Impfstoff war zunächst nur für unter 65-Jährige zugelassen
Nach Impfungen mit dem Impfstoff von AstraZeneca hatte es damals vergleichsweise viele Berichte über Nebenwirkungen gegeben. Zudem war der Impfstoff zunächst nur für unter 65-Jährige zugelassen worden. Später änderte die STIKO ihre Meinung diesbezüglich. "Da ist so ziemlich alles schief gelaufen, was man kommunikativ in den Sand hat setzen können", erklärte Garg Mitte März. Die AstraZeneca-Impfungen liefen dann gut wieder an, das Gesundheitsministerium in Schleswig-Holstein meldete kaum Absagen der Termine.

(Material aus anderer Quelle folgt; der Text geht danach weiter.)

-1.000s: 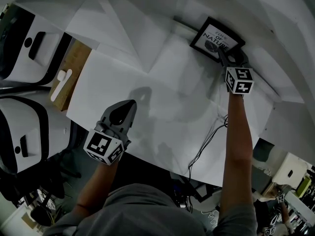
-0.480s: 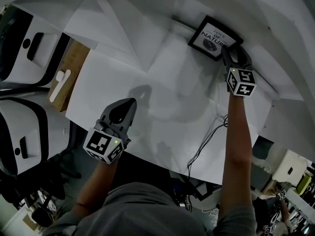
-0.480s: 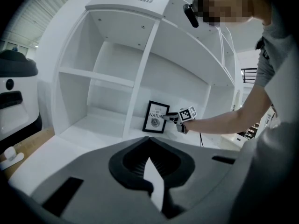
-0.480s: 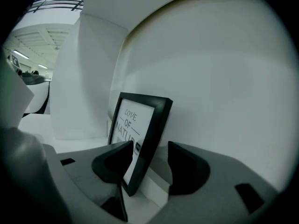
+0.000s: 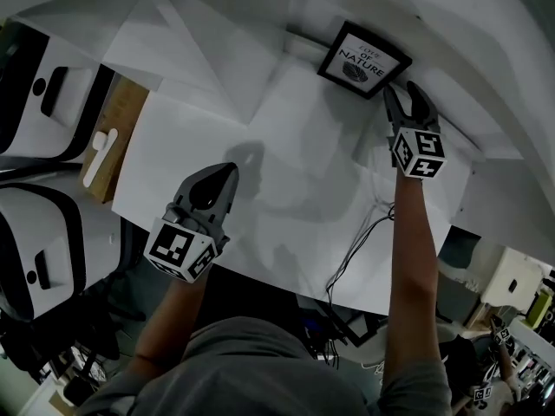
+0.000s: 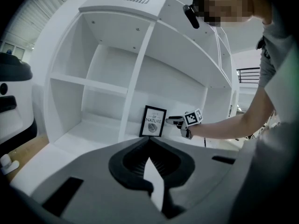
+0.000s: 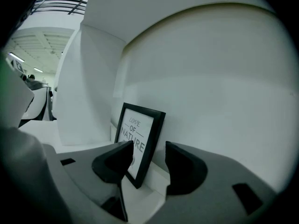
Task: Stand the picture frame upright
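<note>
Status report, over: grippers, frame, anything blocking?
Left gripper shut, empty. Right gripper open, by the frame, not gripping it. Frame upright on the shelf. Nothing in the way.

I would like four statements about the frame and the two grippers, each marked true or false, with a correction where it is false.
1. The frame stands upright. True.
2. The right gripper clamps the frame. False: its jaws are apart and press on nothing.
3. The left gripper is shut and empty. True.
4. The left gripper touches the frame. False: it is far from the frame; only the right gripper is near it.
</note>
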Tool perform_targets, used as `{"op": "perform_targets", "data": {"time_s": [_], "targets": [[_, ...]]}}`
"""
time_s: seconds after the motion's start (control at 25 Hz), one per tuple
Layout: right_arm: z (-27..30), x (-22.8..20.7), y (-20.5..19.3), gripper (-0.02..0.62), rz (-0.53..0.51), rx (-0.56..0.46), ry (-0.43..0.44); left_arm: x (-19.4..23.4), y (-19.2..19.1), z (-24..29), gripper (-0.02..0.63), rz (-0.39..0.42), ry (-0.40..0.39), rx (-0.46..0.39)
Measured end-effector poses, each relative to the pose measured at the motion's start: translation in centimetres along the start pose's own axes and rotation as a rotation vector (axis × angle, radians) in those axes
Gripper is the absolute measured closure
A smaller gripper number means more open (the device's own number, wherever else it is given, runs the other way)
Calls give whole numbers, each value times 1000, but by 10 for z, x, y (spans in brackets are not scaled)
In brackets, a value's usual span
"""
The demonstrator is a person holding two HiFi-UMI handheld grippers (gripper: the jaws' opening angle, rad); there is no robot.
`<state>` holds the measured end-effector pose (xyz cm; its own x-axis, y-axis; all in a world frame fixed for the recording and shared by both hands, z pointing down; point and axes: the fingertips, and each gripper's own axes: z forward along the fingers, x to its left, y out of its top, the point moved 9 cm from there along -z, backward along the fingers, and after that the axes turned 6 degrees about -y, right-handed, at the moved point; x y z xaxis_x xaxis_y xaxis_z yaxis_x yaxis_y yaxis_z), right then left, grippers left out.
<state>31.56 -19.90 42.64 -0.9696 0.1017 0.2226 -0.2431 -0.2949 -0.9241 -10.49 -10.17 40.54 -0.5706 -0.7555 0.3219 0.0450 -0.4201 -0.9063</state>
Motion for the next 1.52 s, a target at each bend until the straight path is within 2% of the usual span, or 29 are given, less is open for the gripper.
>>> {"op": "perform_targets", "data": {"time_s": [0.16,0.4,0.52,0.72,1.52], "targets": [[-8,9,4,372,12,6,21,-5,5,4,598,11,-19,-10],[-27,20,7,518,44,2,2,-10,12,4,598,20,-36,-29],[-37,25,10,555,49,-4,4,-11,17,3,598,28,-46,-40],[-61,29,22,563,92,-37,2,-10,25,-1,598,39,-51,-62],[-203,50,75,568,154,-123,-24,-20,61,-17,598,126,-102,-117]]}}
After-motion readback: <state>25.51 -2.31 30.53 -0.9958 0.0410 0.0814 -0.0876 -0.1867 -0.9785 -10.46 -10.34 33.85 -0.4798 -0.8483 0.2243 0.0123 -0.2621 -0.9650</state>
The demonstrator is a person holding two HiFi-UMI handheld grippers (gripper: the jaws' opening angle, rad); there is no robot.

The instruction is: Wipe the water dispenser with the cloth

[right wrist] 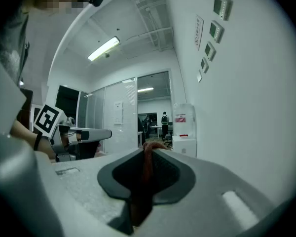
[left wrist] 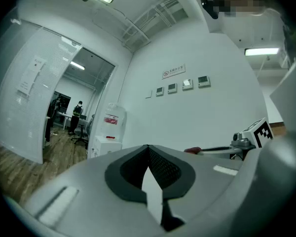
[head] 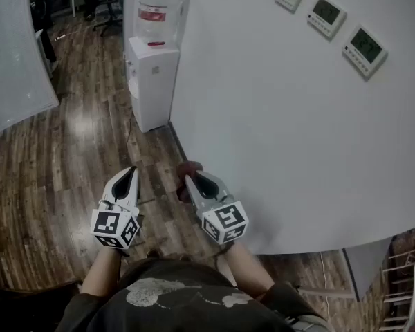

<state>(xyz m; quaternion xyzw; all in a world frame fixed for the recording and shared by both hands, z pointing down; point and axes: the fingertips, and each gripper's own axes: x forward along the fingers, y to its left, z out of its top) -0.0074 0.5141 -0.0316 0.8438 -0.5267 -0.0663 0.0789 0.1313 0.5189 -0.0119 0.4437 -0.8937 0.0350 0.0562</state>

AstraZeneca galt in SH bislang als wichtiger Impf-Baustein
Stand Dienstag (30.3.) war AstraZeneca neben Biontech einer der beiden Impfstoff-Hersteller, deren Produkte in größeren Mengen in Schleswig-Holstein erwartet wurden. Bis Ende März sollte das Unternehmen nach aktuellen Plänen fast 195.000 Dosen liefern - das wäre trotz mehrerer Kürzungen etwas mehr als ein Viertel aller bisher gelieferten Impfstoff-Dosen. AstraZenecas Impfstoff sollte auch darüber hinaus ein wichtiger Baustein der Impfkampagne im Norden bleiben. Wie es diesbezüglich nun weitergeht, war am Dienstagabend zunächst unklar.